• Goal of the exercise: The entries below hold a line with "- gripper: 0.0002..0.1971" and a line with "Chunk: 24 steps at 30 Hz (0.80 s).". Return those lines and all that lie between them, exactly and only.

------------------------------------

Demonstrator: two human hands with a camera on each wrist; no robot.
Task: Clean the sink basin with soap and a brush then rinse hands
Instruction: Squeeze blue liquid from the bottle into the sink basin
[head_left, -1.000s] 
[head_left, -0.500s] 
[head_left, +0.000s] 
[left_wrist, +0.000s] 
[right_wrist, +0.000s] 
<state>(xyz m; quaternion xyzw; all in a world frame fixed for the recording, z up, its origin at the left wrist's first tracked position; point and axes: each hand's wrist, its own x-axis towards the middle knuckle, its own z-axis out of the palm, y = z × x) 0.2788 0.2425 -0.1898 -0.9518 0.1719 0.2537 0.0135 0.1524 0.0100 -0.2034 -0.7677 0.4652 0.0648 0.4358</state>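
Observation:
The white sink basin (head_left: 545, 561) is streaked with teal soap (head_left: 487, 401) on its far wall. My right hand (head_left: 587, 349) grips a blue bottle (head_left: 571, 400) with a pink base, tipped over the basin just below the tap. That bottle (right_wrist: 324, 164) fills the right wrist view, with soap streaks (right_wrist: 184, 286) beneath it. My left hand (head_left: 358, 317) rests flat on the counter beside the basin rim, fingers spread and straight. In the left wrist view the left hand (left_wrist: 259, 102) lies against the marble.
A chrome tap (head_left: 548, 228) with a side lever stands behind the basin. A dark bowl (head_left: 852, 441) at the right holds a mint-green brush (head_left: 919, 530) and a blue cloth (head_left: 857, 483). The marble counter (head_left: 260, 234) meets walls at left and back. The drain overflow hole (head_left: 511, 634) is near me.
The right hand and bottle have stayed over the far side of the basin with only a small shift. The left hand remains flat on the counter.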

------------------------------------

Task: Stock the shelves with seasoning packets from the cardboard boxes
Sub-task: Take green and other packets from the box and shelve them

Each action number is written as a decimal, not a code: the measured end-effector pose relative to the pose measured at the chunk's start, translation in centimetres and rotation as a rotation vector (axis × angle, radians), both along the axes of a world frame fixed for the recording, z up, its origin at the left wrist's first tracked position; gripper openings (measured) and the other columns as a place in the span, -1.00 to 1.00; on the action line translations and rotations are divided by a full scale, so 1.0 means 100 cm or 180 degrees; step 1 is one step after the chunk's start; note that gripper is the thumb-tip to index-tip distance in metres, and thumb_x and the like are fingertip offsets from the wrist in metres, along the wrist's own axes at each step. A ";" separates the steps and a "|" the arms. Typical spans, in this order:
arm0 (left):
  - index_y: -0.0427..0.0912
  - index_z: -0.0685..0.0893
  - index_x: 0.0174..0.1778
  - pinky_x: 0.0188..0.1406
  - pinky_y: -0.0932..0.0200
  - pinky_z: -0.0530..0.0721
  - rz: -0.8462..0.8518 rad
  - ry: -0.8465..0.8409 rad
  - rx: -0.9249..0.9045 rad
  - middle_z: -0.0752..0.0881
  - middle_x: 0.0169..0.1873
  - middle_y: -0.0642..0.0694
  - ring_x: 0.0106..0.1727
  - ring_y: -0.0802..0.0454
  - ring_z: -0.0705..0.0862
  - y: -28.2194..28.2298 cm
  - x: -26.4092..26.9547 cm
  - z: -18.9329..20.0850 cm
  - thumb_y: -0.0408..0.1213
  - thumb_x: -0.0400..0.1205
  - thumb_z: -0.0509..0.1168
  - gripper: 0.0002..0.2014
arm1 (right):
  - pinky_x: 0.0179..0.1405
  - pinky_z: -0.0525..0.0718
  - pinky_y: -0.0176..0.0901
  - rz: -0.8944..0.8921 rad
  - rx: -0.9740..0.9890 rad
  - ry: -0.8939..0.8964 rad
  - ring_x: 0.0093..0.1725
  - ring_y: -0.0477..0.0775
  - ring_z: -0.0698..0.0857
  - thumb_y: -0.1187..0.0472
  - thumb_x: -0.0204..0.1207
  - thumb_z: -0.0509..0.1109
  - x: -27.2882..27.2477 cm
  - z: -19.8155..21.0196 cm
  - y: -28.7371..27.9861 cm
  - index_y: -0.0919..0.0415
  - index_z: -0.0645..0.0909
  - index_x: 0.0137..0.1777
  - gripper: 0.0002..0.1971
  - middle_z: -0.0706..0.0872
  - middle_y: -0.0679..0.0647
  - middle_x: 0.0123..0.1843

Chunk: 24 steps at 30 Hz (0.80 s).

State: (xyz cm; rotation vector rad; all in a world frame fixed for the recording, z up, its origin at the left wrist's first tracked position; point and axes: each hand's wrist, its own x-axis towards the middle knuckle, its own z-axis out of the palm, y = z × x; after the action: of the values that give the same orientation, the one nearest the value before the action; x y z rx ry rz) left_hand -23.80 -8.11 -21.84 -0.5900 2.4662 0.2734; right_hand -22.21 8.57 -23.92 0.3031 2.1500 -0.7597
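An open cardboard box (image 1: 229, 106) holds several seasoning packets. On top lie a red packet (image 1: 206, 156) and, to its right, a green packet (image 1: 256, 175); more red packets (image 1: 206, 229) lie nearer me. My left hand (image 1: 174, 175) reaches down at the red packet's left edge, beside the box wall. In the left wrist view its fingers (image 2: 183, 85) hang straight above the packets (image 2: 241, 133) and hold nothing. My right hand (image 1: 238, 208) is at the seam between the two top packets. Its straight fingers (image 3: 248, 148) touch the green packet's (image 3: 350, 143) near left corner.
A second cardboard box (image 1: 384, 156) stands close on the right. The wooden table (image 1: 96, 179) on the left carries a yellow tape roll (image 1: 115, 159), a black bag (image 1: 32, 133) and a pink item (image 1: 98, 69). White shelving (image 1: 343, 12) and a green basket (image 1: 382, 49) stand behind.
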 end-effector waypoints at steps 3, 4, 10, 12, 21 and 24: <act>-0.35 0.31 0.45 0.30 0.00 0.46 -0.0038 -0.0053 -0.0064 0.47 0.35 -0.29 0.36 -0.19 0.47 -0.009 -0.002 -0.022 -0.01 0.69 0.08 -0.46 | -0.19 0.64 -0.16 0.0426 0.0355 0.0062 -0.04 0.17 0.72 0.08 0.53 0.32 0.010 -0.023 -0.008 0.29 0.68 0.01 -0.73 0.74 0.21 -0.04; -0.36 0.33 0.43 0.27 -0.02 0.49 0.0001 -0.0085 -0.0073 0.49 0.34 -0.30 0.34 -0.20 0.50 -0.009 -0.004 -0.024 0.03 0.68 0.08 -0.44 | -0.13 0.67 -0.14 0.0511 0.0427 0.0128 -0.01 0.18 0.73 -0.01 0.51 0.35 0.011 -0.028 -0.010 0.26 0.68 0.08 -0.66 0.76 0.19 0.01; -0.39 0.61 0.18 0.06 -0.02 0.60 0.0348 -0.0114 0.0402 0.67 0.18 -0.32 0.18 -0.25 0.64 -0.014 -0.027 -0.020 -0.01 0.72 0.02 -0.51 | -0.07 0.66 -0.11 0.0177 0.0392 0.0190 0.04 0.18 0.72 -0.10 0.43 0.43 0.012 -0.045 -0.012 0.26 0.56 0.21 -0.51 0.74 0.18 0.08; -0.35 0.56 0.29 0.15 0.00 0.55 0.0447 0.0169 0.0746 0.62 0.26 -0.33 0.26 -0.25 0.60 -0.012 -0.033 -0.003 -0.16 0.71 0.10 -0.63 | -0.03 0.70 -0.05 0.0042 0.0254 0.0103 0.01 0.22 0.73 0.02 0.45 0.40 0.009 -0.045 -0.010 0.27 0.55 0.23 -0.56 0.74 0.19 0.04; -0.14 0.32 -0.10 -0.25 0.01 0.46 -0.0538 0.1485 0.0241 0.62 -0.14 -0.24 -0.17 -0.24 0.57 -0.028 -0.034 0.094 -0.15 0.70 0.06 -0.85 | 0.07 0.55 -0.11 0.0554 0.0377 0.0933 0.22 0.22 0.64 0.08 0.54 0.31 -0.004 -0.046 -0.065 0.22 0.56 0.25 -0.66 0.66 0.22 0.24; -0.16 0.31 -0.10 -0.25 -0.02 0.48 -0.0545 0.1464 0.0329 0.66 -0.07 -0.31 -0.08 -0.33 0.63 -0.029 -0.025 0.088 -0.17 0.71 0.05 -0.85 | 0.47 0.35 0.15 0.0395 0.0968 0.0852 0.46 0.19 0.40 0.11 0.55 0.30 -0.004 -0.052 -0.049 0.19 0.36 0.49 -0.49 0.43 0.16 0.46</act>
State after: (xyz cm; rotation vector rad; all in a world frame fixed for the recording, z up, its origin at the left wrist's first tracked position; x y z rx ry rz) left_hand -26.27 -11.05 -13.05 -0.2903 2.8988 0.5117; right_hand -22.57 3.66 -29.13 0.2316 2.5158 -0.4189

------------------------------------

• Response area:
  - gripper: 0.0002..0.1971
  - middle_z: -0.0706..0.0872
  - middle_y: -0.0679..0.0647
  - middle_x: 0.0123..0.1843

Chunk: 24 steps at 30 Hz (0.80 s).

Reply complete, and nothing else is required.